After phase access, it is the post-access phase. Again as the name implies, we can easily spot that the phase is executed right after access phase. Similar to post-rewrite, the phase does not allow Nginx module to register their handlers, instead it runs a few tasks by Nginx core, among them, primarily is the satisfy functionality, provided by module ngx_http_core.

When multiple Nginx module execute their commands in access phase, command satisfy controls their relationships in between. For example, both module A and module B register their access control handlers in access phase, we may have two working modes, one is to let access when both A and B pass their control, the other is to let access when either A or B pass their control. The first one is called all mode ("AND" relation), the second one is called any mode ("OR" relation) By default, Nginx uses all mode, below is an example:

location /test {
    satisfy all;

    deny all;
    access_by_lua 'ngx.exit(ngx.OK)';

    echo something important;
}

Under /test directive, both ngx_access and ngx_lua are used, so we have two modules monitoring access in access phase. Specifically, statement deny all tells module ngx_access to rejects all access, whereas statement access_by_lua 'ngx.exit(ngx.OK)' allows all access. When all mode is used with command satisfy, it means to let access only if every module allows access. Since module ngx_access always rejects in our case, the request is rejected:

$ curl localhost:8080/test
<html>
<head><title>403 Forbidden</title></head>
<body bgcolor="white">
<center><h1>403 Forbidden</h1></center>
<hr><center>nginx</center>
</body>
</html>

Careful readers might find following error log in the Nginx error log file:

[error] 6549#0: *1 access forbidden by rule

If however, we change the satisfy all statement to satisfy any.

location /test {
    satisfy any;

    deny all;
    access_by_lua 'ngx.exit(ngx.OK)';

    echo something important;
}

The outcome is completely different:

$ curl localhost:8080/test
something important

The request is allowed to access. Because overall access is allowed whenever one module passes the control in any mode. In our example, module ngx_lua and its command access_by_lua always allow the access.

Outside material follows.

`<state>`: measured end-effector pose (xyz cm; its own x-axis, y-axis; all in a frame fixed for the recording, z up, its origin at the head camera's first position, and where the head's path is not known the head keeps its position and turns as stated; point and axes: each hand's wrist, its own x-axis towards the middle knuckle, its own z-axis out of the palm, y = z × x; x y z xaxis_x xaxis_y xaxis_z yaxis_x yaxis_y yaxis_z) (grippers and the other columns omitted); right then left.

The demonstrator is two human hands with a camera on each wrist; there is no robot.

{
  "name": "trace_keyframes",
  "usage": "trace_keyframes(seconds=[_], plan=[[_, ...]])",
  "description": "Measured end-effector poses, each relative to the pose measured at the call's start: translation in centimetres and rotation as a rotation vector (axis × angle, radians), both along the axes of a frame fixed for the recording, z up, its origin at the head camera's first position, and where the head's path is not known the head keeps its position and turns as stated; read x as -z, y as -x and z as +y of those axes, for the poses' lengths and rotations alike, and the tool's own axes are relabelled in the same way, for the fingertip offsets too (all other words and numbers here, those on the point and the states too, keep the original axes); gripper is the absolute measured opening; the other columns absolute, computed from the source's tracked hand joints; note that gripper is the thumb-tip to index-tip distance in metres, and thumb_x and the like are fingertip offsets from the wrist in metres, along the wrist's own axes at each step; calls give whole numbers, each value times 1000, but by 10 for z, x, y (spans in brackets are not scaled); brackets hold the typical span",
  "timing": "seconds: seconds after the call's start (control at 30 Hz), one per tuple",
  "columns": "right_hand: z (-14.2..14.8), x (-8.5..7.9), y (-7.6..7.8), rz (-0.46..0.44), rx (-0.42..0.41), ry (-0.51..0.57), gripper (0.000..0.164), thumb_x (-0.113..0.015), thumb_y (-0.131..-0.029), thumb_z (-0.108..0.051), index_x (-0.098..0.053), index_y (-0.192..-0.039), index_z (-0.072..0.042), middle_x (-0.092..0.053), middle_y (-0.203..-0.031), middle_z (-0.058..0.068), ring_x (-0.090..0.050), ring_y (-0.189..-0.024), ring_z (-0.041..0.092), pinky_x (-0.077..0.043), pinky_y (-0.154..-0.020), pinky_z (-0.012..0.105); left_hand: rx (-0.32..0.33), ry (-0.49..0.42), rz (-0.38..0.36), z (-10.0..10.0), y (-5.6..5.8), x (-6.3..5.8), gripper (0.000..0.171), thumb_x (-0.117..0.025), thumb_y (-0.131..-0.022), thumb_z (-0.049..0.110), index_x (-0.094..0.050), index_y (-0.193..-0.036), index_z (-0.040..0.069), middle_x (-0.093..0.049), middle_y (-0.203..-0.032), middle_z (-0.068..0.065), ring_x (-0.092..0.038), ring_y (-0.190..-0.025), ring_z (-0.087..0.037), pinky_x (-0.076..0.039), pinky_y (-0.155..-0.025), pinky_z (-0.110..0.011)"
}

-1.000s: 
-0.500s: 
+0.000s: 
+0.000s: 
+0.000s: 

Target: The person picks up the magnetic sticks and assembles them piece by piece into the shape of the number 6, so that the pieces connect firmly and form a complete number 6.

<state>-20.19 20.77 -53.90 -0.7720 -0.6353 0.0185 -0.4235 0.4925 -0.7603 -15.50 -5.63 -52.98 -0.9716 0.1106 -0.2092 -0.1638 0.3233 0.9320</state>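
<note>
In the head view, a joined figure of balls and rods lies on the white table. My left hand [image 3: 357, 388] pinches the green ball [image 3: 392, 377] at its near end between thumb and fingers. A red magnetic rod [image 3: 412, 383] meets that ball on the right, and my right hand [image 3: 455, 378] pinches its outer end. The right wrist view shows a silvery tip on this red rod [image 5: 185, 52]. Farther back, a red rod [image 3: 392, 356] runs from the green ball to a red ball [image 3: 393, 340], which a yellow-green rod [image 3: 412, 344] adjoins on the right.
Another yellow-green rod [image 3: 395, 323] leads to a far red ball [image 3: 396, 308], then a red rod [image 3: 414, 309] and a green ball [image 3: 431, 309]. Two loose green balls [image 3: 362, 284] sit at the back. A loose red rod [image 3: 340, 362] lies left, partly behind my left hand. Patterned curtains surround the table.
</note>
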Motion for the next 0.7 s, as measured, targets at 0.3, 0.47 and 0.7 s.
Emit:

Certainly, if every module rejects the access in the satisfy any circumstances, the request will be rejected:

location /test {
    satisfy any;

    deny all;
    access_by_lua 'ngx.exit(ngx.HTTP_FORBIDDEN)';

    echo something important;
}

Now request to /test will encounter 403 Forbidden error page. In the process, the "OR" relation of access control of each access module, is implemented in post-access.

Please note that this example requires at least ngx_lua 0.5.0rc19 or later; earlier versions cannot work with the satisfy any statement.